In effect, Russian banks lent money to the government in exchange for temporary shares in state-owned companies. These shares were sold cheaply to investors, in “set up” auctions.

According to the plan, if the state could not repay its loan, then the banks could keep their shares. And that’s exactly what happened.

This means that investors like Vladimir Potanin, who was then the president of Oneksim Bank and today the second richest man in Russia, have become richer than they could have imagined.

Oligarchs like Potanin gained enormous political and economic influence before Putin came to power in 1999. And when Putin became president, he promised to purge the state of corruption, leading oligarchs such as Mikhail Khodorkovsky and Leonid Nevzlin to lead to arrest or exile.

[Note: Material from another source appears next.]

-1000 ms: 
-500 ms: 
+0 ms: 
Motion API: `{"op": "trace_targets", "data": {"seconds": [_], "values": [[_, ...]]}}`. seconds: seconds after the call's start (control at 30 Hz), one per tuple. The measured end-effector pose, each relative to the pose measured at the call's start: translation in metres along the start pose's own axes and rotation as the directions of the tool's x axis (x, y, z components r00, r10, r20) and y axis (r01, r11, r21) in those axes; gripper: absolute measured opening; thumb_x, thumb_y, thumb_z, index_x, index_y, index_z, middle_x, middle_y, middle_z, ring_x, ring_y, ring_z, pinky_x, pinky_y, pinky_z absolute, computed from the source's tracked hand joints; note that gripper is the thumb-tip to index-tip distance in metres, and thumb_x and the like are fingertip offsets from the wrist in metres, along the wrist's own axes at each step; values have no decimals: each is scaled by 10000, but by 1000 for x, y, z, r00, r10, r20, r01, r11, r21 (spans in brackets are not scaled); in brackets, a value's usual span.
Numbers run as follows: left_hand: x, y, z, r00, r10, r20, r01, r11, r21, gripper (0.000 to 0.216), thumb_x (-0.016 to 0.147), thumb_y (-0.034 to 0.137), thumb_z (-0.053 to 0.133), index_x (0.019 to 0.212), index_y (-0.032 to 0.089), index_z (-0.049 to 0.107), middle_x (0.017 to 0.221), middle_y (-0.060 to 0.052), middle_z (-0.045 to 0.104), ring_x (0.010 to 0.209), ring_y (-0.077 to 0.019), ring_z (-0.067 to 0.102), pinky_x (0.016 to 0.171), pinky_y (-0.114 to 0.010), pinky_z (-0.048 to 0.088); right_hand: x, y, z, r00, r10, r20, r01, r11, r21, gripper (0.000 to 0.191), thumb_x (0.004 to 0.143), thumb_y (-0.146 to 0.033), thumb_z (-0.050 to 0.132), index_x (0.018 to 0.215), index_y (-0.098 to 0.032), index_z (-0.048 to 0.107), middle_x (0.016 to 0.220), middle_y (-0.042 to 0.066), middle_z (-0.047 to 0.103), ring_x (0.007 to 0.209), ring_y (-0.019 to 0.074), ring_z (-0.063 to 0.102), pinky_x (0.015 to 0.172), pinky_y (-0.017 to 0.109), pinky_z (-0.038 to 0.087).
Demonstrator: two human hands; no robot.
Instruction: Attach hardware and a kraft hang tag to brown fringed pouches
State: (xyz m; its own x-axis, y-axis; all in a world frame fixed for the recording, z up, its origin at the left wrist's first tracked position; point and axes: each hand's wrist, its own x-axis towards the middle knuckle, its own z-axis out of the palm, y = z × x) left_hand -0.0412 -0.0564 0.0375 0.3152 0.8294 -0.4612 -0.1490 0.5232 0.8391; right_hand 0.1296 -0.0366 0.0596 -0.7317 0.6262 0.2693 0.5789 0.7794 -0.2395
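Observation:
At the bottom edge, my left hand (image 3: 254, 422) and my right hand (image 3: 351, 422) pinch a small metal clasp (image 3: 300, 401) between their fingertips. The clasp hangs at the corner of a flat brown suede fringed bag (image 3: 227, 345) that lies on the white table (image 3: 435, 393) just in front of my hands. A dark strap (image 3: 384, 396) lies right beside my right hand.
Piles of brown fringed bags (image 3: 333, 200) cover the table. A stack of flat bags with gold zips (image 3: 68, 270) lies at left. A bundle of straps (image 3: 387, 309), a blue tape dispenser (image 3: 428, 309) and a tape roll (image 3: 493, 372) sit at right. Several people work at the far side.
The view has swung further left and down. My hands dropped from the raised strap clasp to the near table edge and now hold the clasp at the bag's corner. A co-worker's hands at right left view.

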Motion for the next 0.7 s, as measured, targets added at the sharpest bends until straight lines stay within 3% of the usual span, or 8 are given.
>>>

Those left behind by the elite were forced to support Putin’s government. Meanwhile, a new generation of oligarchs has begun amassing wealth through personal ties to the Putin government.

In many cases, government officials, or their children, take control of state-owned companies. For example, the CEO of the Russian diamond mining company Alrosa is the son of the presidential spokesman, Sergei Ivanov.

Some of the most famous oligarchs of Putin’s time are Roman Abramovich, Oleg Deripaska and Alisher Usmanov.

By targeting the oligarchs with sanctions, the United States and its allies are trying to cut Putin off from his “wallet.” Eventually, they hope the disgruntled Russian elite will push the president to end the war in Ukraine.

However, it remains to be seen how much influence the oligarchs have on military decisions. Some experts claim that they would never do something as drastic as a coup.

But US President Biden intends to pressure Russian billionaires to see how far they can go. “We are joining forces with our European allies to find and seize your boats, your luxury apartments, your private jets. “We are coming to make profits that you made badly,” he said.